▶ Directions:
Write out each line of the material again, word for word.

▶ The data:

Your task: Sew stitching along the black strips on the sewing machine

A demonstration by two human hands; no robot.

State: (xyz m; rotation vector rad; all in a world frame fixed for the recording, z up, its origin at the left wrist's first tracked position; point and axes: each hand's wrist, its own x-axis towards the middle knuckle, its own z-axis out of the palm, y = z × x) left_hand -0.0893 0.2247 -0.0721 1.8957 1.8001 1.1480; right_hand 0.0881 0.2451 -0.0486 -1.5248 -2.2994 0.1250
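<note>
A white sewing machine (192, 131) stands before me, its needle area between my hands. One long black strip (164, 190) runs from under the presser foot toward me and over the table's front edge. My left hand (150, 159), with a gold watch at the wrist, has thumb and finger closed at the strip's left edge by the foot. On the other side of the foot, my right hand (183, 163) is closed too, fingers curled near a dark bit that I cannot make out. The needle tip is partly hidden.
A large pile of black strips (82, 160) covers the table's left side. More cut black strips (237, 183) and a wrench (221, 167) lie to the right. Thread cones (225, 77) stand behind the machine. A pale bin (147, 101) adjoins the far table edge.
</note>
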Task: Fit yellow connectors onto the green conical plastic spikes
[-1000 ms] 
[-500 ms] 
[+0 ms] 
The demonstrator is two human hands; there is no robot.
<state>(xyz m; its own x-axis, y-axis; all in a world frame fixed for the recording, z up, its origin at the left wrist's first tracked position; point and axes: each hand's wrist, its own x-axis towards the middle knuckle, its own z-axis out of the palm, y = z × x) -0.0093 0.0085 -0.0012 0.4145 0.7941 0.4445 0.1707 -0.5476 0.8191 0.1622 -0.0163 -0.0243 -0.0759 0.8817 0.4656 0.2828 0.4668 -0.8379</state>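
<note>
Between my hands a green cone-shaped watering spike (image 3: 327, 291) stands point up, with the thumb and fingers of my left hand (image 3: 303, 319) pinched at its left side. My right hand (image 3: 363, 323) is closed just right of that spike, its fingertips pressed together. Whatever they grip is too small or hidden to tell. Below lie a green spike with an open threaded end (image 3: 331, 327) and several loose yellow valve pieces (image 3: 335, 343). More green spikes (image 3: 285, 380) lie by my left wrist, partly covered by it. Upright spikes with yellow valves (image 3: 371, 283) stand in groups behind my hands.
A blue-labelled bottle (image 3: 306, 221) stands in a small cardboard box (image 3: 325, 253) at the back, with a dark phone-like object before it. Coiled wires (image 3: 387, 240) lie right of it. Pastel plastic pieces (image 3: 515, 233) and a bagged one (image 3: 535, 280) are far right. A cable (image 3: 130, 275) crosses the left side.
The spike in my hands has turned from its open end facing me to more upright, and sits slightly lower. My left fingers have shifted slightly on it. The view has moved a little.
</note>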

▶ Solution to the exercise:
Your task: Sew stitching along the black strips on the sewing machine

A demonstration by two human hands; no robot.

State: (xyz m; rotation vector rad; all in a world frame fixed for the recording, z up, its origin at the left wrist's first tracked position; point and axes: each hand's wrist, its own x-axis towards the middle knuckle, its own z-axis out of the palm, y = z × x) left_hand -0.0893 0.2247 -0.0721 1.8957 1.8001 1.1480; right_hand 0.0881 0.2451 -0.0486 -1.5248 -2.2994 0.1250
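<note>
A white sewing machine (192, 131) stands before me, its needle area between my hands. One long black strip (164, 190) runs from under the presser foot toward me and over the table's front edge. My left hand (150, 159), with a gold watch at the wrist, has thumb and finger closed at the strip's left edge by the foot. On the other side of the foot, my right hand (183, 163) is closed too, fingers curled near a dark bit that I cannot make out. The needle tip is partly hidden.
A large pile of black strips (82, 160) covers the table's left side. More cut black strips (237, 183) and a wrench (221, 167) lie to the right. Thread cones (225, 77) stand behind the machine. A pale bin (147, 101) adjoins the far table edge.
</note>
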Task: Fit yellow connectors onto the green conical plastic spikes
[-1000 ms] 
[-500 ms] 
[+0 ms] 
The demonstrator is two human hands; there is no robot.
<state>(xyz m; its own x-axis, y-axis; all in a world frame fixed for the recording, z up, its origin at the left wrist's first tracked position; point and axes: each hand's wrist, its own x-axis towards the middle knuckle, its own z-axis out of the palm, y = z × x) -0.0093 0.0085 -0.0012 0.4145 0.7941 0.4445 0.1707 -0.5476 0.8191 0.1622 -0.0163 -0.0243 -0.0759 0.8817 0.4656 0.2828 0.4668 -0.8379</state>
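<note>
Between my hands a green cone-shaped watering spike (image 3: 327, 291) stands point up, with the thumb and fingers of my left hand (image 3: 303, 319) pinched at its left side. My right hand (image 3: 363, 323) is closed just right of that spike, its fingertips pressed together. Whatever they grip is too small or hidden to tell. Below lie a green spike with an open threaded end (image 3: 331, 327) and several loose yellow valve pieces (image 3: 335, 343). More green spikes (image 3: 285, 380) lie by my left wrist, partly covered by it. Upright spikes with yellow valves (image 3: 371, 283) stand in groups behind my hands.
A blue-labelled bottle (image 3: 306, 221) stands in a small cardboard box (image 3: 325, 253) at the back, with a dark phone-like object before it. Coiled wires (image 3: 387, 240) lie right of it. Pastel plastic pieces (image 3: 515, 233) and a bagged one (image 3: 535, 280) are far right. A cable (image 3: 130, 275) crosses the left side.
The spike in my hands has turned from its open end facing me to more upright, and sits slightly lower. My left fingers have shifted slightly on it. The view has moved a little.
</note>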

Nothing else is part of this output.